Recommendation systems aim to predict user ratings for items such as a books, movies or songs they have not yet considered, and use those ratings to suggest new items to the user. Recommendation systems are widely used in a variety of e-commerce applications, with Websites such as amazon.com, pandora.com and netflix.com being well known examples of platforms that incorporate them into their business models. Furthermore, the underlying models and algorithms behind recommendation systems have applications in a number of scientific areas as diverse as genomics and political science. For recent reviews, see Adomavicius and Tuzhilin (2005), Jannach et al. (2010) or Shapira (2011).

Collaborative filtering approaches to recommendation systems (Schafer et al., 2007; Herlocker et al., 2000; Su & Khoshgoftaar, 2009) leverage information about the behaviors, activities or preferences of multiple users to predict what others will like based on how similar their overall preferences are. The item-to-item filtering algorithm used by amazon.com (Sarwar et al., 2001; Linden et al., 2003), which makes suggestions based on what other items have been bought by users that acquired the item currently being browsed, is a well known example of a recommendation system based on collaborative filtering. Collaborative filtering methods might use clustering tools to find items that are close to those each other in terms of user preferences (Ungar & Foster, 1998; Linden et al., 2003; Hofmann, 2003), or might rely on matrix factorization algorithms such as singular value or non-negative matrix factorizations (Paterek, 2007; Koren, 2008), or probabilistic factor models (Salakhutdinov & Mnih, 2008; Agarwal & Chen, 2009). Breese et al. (1998) and Herlocker et al. (2004) present comparative evaluations of a number of collaborative filtering algorithms.

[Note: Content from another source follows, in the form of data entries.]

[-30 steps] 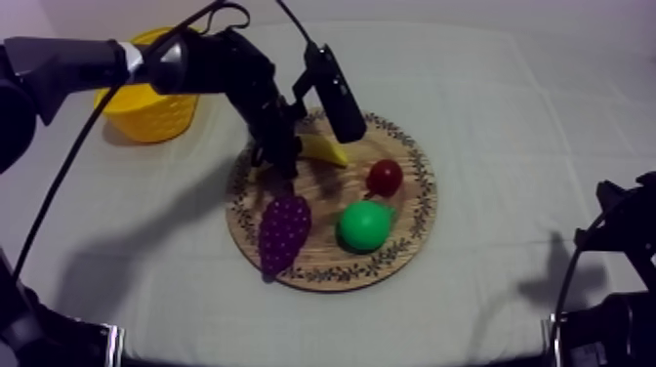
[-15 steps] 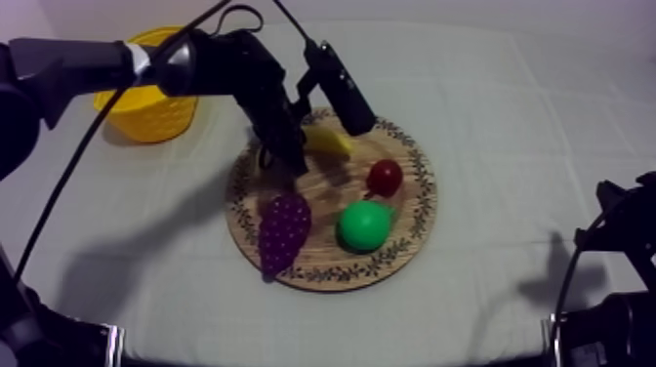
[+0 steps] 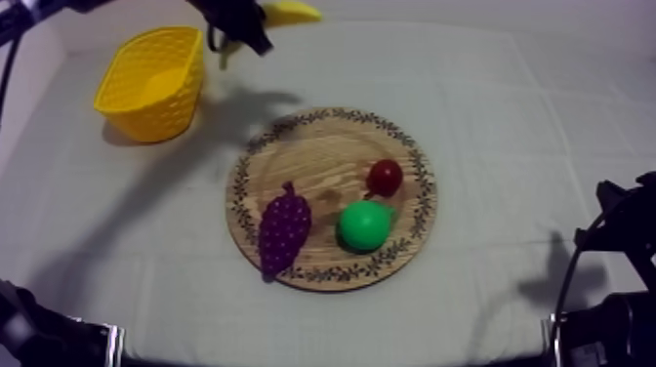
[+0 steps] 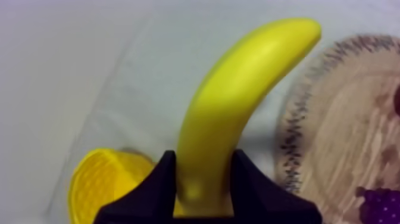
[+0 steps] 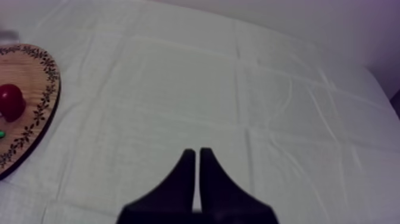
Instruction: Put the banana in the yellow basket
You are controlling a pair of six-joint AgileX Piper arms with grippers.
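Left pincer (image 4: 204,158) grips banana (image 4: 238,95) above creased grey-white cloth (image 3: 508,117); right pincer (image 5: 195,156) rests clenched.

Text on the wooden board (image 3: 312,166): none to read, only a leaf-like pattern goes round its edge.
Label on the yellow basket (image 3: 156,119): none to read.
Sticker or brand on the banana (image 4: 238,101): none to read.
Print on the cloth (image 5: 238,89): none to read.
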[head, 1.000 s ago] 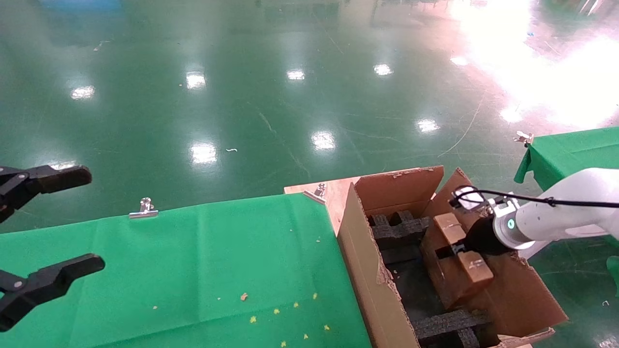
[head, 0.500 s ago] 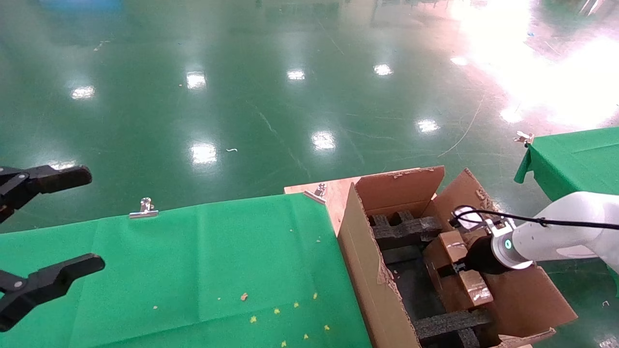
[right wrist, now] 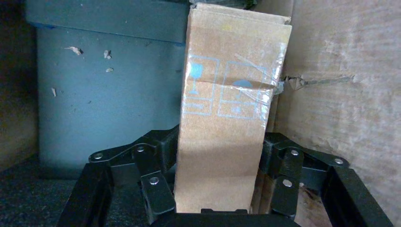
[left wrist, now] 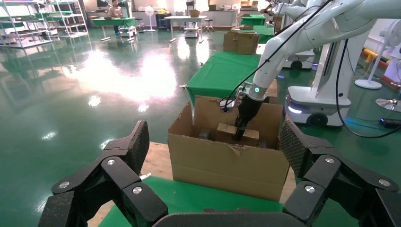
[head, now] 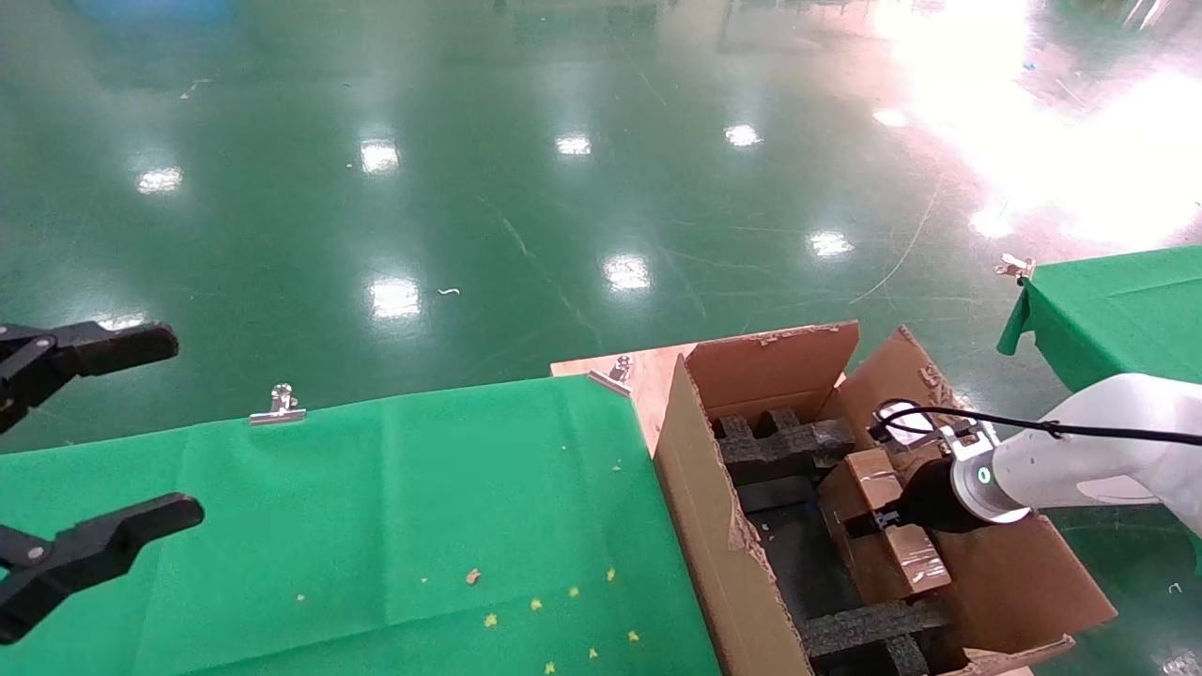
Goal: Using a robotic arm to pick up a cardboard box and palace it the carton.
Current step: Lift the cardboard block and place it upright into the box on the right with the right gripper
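Head view, left to right: left gripper (head: pixel 56 451) parked over the green worktop (head: pixel 376 507), jaws wide, holding nothing. One carton (head: pixel 700 526) stands at the worktop's end, flaps splayed outward, likely to keep the mouth clear. Inside, between two foam blocks (head: pixel 784 441), one cardboard box (head: pixel 887 526) sits clamped in the right gripper (head: pixel 878 516), probably gripped across its narrow sides so it slots in beside the carton's right wall.

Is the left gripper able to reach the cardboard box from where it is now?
Probably not: the left gripper hangs open far across the green table, and the carton wall stands before the cardboard box.
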Motion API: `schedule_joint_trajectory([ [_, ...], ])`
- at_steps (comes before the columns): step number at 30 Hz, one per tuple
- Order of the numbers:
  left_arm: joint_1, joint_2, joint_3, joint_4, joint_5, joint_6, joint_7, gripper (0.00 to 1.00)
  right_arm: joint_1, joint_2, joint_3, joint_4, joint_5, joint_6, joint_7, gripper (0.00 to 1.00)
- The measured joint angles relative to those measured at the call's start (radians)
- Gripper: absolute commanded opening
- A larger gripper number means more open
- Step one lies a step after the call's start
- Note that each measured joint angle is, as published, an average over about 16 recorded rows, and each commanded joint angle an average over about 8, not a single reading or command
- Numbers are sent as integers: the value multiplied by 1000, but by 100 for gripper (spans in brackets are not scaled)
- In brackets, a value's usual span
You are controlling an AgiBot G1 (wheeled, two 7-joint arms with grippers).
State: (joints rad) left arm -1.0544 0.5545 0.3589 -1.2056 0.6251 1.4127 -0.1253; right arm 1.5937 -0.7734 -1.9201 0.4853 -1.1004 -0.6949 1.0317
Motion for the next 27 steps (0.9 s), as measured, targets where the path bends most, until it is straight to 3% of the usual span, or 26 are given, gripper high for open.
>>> schedule_joint_trajectory([
  [17,0,0,0,0,0,0,0,100,16,5,0,8,-1,-5,3,100],
  [27,0,0,0,0,0,0,0,100,73,33,8,51,-9,-1,4,100],
])
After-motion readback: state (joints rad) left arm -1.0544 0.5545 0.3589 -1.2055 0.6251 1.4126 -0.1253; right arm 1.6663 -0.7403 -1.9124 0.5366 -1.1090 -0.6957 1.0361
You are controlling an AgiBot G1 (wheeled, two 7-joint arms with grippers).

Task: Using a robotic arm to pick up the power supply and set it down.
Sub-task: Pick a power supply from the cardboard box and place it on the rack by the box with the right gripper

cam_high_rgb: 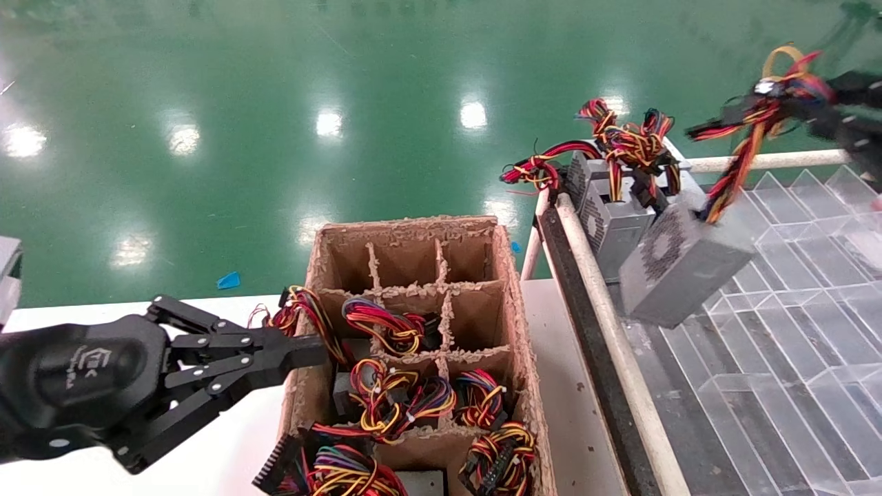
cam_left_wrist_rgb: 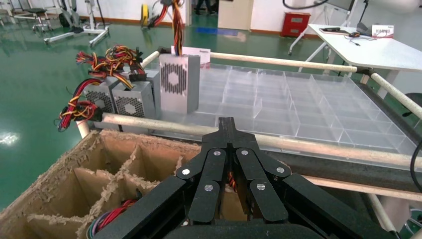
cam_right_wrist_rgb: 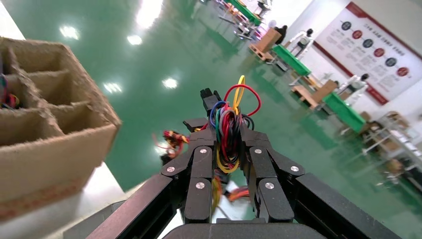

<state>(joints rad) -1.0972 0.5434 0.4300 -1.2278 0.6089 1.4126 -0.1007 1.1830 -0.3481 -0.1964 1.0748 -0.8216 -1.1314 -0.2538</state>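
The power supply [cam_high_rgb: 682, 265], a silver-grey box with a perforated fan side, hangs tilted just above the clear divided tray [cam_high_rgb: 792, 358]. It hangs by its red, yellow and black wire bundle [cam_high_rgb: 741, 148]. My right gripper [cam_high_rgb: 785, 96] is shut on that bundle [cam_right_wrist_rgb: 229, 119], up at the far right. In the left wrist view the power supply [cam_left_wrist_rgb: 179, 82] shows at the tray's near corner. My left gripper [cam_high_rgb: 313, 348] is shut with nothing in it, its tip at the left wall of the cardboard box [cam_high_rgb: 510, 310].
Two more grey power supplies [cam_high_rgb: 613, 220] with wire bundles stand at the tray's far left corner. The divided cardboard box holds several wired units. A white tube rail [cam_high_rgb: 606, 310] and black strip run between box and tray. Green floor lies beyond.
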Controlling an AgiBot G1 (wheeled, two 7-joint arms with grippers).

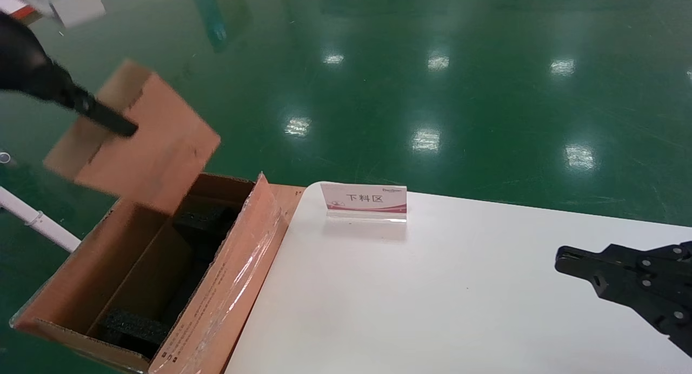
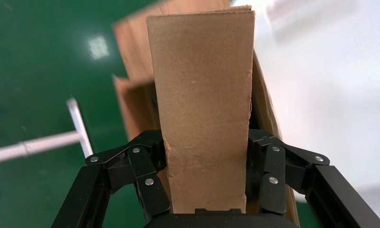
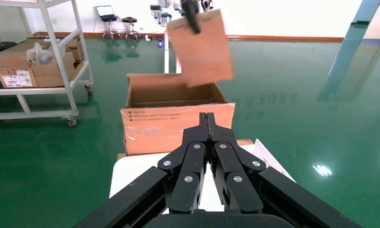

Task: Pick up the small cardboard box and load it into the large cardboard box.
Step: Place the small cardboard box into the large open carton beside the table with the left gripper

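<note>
Left gripper [image 2: 207,183] clamped on the small cardboard box [image 1: 143,141], held tilted in the air above the large cardboard box [image 1: 162,276]; risk: low corner snags the foam blocks [image 1: 203,220] or rim on descent; right gripper [image 3: 207,124] parked closed over the table [image 1: 459,287].

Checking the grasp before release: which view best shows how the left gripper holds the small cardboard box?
The left wrist view: both fingers clamp the small cardboard box. The head view shows the left gripper from the side; the right wrist view only distantly.
</note>
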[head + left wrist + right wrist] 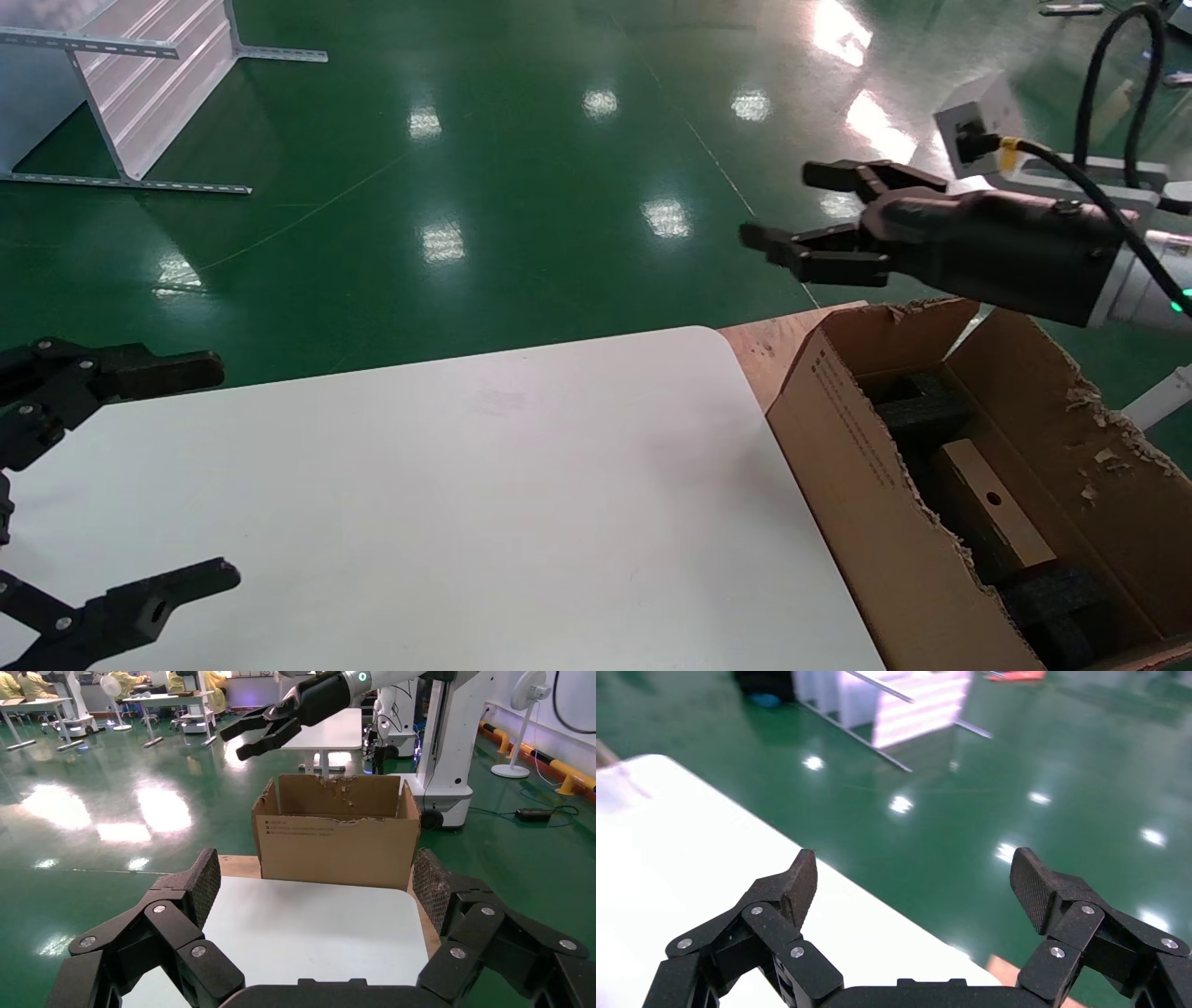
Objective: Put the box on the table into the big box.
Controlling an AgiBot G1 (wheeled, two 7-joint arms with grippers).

In contrast to collaborative filtering, content-based filtering methods (Pazzani & Billsus, 2007; Van Meteren & Van Someren, 2000; Mooney & Roy, 2000) use information about the characteristics of the item to make recommendations. This requires that each item be characterized in terms of a set of measurable features. The recommendation engine behind pandora.com, which uses song attributes extracted from the Music Genome Project (John, 2006) to make suggestions starting with a user-provided seed, is a well-known example of a content-based filter. Content-based recommenders rely on classifiers such as support vector machines (Cortes & Vapnik, 1995) or classification trees (Breiman, 1993, 1996, 2001).